Depuis la légalisation du cannabis récréatif en octobre 2018, le gouvernement fédéral a investi environ 46 millions de dollars dans la recherche en santé publique et des initiatives ciblées de sensibilisation. Un montant initial de 24,5 millions de dollars a été investi par l’entremise des IRSC et de partenaires clés du secteur de la santé (dont la Société canadienne du cancer et la Commission de la santé mentale du Canada) afin d’étudier les méfaits et les usages thérapeutiques du cannabis.
Le budget fédéral 2018-2019 prévoyait des dépenses de 83 millions de dollars pour l'éducation sur le cannabis au cours des cinq premières années suivant sa légalisation. Or, selon Radio-Canada, fin 2025 , Santé Canada a indiqué n'avoir dépensé qu'environ 21,6 millions de dollars en programmes d'éducation et de prévention depuis la légalisation. Le gouvernement fédéral a également investi environ 29,6 millions de dollars dans 26 autres programmes d'éducation et de prévention sur le cannabis depuis 2018.

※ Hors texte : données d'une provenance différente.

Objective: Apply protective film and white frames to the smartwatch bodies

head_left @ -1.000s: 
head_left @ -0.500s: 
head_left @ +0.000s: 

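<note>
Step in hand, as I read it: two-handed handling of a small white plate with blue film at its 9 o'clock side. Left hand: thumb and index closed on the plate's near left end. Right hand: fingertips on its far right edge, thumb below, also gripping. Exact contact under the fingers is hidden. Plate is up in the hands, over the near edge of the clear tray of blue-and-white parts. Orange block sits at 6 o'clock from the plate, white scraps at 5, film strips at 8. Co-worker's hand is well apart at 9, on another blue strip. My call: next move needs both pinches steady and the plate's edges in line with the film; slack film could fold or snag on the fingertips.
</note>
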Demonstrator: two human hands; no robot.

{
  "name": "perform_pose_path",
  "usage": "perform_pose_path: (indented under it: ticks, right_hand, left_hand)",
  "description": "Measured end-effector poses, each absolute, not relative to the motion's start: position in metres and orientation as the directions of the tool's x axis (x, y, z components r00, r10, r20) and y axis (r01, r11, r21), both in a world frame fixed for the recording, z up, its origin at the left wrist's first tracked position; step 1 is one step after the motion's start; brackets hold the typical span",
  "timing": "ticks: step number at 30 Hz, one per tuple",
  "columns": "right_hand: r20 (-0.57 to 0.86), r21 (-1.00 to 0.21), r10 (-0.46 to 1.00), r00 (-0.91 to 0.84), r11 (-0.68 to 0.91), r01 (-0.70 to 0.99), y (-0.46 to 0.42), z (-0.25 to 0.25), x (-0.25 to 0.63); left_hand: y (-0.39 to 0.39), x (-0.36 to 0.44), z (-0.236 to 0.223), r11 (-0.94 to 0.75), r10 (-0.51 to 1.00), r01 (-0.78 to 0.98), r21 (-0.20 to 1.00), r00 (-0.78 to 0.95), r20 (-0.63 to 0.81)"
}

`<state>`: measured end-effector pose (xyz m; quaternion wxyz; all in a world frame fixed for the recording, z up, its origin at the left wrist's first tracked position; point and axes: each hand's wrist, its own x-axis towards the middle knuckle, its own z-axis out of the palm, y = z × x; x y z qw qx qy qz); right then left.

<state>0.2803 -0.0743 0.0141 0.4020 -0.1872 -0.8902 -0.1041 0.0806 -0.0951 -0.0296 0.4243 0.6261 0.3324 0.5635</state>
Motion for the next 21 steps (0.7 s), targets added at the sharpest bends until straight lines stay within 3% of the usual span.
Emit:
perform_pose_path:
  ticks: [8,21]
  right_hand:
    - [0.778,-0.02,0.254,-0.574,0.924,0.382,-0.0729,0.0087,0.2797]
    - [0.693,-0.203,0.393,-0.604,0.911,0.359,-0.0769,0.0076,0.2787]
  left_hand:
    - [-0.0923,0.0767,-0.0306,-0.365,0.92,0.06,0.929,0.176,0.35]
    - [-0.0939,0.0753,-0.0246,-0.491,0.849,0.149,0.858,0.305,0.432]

Le nombre de jeunes (de la 10e à la 12e année) qui déclarent consommer fréquemment du cannabis (quotidiennement ou hebdomadairement) au cours des 30 derniers jours a légèrement diminué ces dernières années . En 2021-2022, 285 444 Canadiens ont consulté des produits d’information en santé publique sur le cannabis et la polyconsommation de substances. De 2022 à 2025, ce nombre s’élevait à 242 217.
Le pourcentage de jeunes (de la 7e à la 12e année) qui estiment qu’il n’y a « aucun risque » à fumer régulièrement du cannabis a diminué, passant de 9 % en 2018-2019 à 7 % en 2021-2022.
En 2024, la plupart des Canadiens (70 %) ont déclaré être plutôt ou tout à fait d’accord pour dire qu’ils avaient accès à suffisamment d’informations fiables sur les risques pour la santé liés au cannabis pour prendre une décision éclairée sur sa consommation.
Ce phénomène était plus fréquent chez les personnes ayant consommé du cannabis au cours des 12 derniers mois (84 %) que chez celles n'en ayant pas consommé (63 %). Toutefois, les résultats de la plus récente Enquête canadienne sur le cannabis et de l'Étude internationale sur les politiques relatives au cannabis indiquent qu'un moins grand nombre de Canadiens sont exposés aux campagnes d'information du public et aux messages de santé et de sécurité qu'immédiatement après la légalisation du cannabis à des fins non médicales.